実態は事故物件でありながら、最後は病院に運ばれたから、を言い口上に、計り知れない念の籠もった物件と知らずに買わされるのではたまったものではないだろう。
敏感な飼い犬たちが、人間にはかぎ取れぬものをかぎ取って吠えるのをやめなかったのかどうかはわからないが、しかし、彼らもまたそんな事故物件であることを知らぬままに去っていった。
そして、そこにはこのブームに乗ってすぐに新しい持ち主が転居してくることになった。
さすがに、不憫になった私はついに、過去の持ち主の壮絶な状況を新しい持ち主に明かす決意を固めた。
当然であろう。新しい持ち主は過去の所有者らに問い合わせたようだが、下手をすれば補償問題にさえ発展しかねないと、当然の危惧があっただろう。
どうも最後の最後まで、そうした不幸があった物件であったことは口上を重ねてとぼけきったようだった。
だが、直近の持ち主は、壮絶な孫と老婆の生活の最後を実際に目撃していた私の言葉にも真実があると感じたのだろう。
入居前に入念に供養とお祓いをし、さらに内装などをほぼすべてリニューアルして、今に至るまで無事に、田舎暮らしを軌道に乗せている。

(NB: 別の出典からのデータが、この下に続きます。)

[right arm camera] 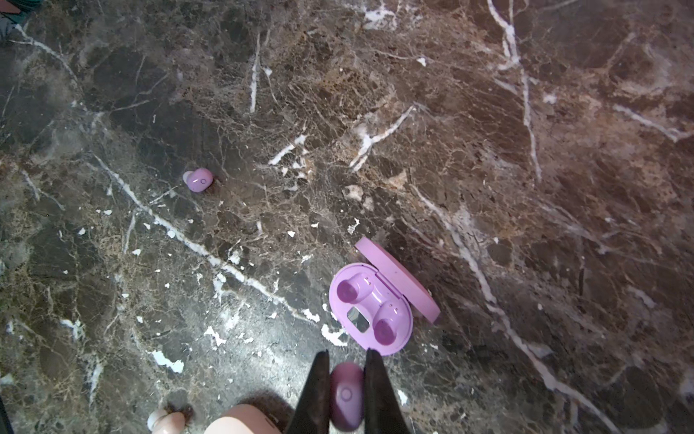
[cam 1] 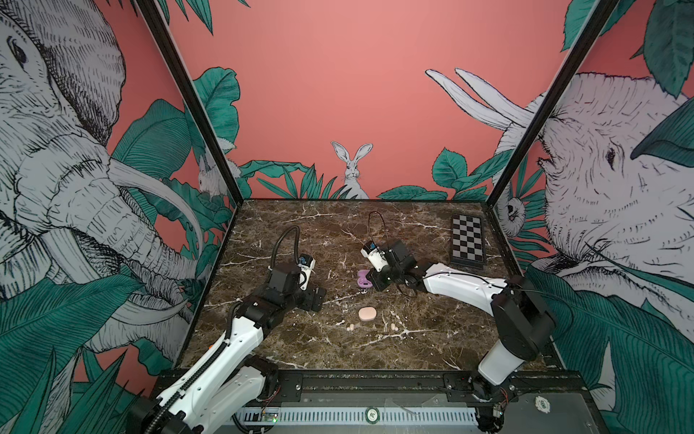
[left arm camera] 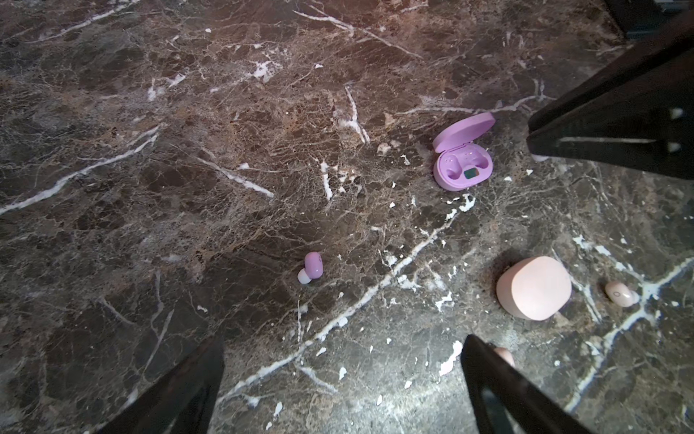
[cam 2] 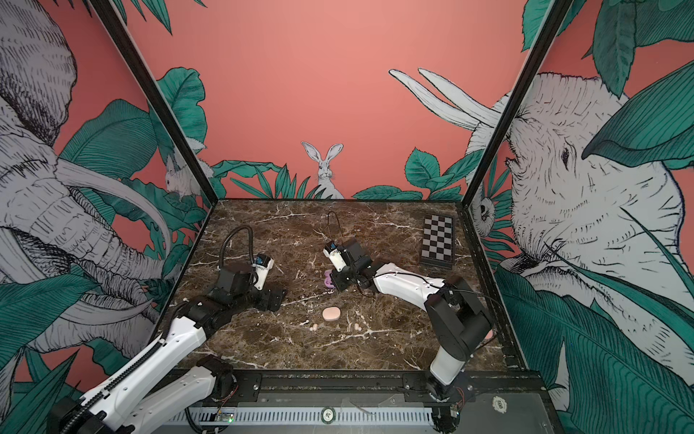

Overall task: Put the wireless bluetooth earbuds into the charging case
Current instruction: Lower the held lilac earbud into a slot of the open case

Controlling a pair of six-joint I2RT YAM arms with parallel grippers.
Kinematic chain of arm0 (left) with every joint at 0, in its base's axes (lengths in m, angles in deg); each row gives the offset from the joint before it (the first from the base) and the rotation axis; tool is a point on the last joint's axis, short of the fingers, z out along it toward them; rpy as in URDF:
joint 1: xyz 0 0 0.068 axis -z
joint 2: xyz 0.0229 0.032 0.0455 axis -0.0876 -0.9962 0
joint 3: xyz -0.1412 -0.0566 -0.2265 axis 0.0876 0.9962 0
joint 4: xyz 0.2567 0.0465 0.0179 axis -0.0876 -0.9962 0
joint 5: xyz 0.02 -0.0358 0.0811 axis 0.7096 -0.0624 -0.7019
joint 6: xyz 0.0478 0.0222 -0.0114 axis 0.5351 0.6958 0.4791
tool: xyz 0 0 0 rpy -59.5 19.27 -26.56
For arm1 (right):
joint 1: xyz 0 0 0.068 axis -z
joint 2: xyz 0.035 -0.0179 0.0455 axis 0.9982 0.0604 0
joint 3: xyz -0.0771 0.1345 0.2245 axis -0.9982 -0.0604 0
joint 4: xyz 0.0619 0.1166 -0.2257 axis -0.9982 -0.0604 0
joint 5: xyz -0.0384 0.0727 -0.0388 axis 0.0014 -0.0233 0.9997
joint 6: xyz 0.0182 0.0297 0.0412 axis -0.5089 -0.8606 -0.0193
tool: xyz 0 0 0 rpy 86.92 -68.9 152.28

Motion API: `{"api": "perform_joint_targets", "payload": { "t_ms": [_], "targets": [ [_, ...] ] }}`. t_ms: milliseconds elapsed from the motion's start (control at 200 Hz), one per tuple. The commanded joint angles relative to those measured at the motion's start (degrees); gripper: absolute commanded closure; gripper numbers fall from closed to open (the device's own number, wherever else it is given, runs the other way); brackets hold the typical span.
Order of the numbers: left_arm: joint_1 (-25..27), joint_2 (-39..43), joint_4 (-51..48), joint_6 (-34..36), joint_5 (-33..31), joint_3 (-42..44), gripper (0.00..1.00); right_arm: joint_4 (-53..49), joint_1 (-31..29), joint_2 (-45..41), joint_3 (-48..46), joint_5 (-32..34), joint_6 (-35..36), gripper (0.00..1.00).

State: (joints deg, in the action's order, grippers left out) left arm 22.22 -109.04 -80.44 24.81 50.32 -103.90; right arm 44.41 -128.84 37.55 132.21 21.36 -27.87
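The lilac charging case (right arm camera: 371, 312) lies open on the marble, both wells empty; it also shows in both top views (cam 1: 362, 279) (cam 2: 329, 280). Just beside it, my right gripper (right arm camera: 347, 352) (cam 1: 371, 281) is shut on a lilac earbud (right arm camera: 346, 394). A second lilac earbud (left arm camera: 313, 266) (right arm camera: 198, 179) lies loose on the table. The peach case (cam 1: 367, 314) (left arm camera: 533, 287) sits closed, with peach earbuds on either side (cam 1: 351, 327) (cam 1: 394, 327). My left gripper (left arm camera: 343, 338) (cam 1: 315, 297) hangs open and empty, left of the cases.
A checkerboard (cam 1: 466, 240) lies at the back right of the marble table (cam 1: 300, 349). Patterned walls close in the left, back and right sides. A black rail (cam 1: 375, 383) runs along the front edge.
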Motion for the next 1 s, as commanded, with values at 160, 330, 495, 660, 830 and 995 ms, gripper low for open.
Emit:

病院ではなく、自宅で最期を迎えることが多い地方の物件には、この手の話は溢れている。だが、不動産屋はおろか、周辺の住民でさえ、そんな不幸話はおいそれと一見さんの移住者らには教えはしない。
ムラの不幸は自分達の恥、なのだ。
そんな実状を知ったうえで、地方の物件を、不動産屋に煽られるがままに購入する気になどなるだろうか。ブームに乗るということは、気分が高揚した状態にあるということを意味する。
買いたい、移住したいという気持ちが昂ぶっているときに、冷静な実態に目を向けることは難しい。
だが、そこに目を向け、心を配ってこそ、移住を成功させる本当の王道が拓けるのだ。そこを肝に銘じて欲しい。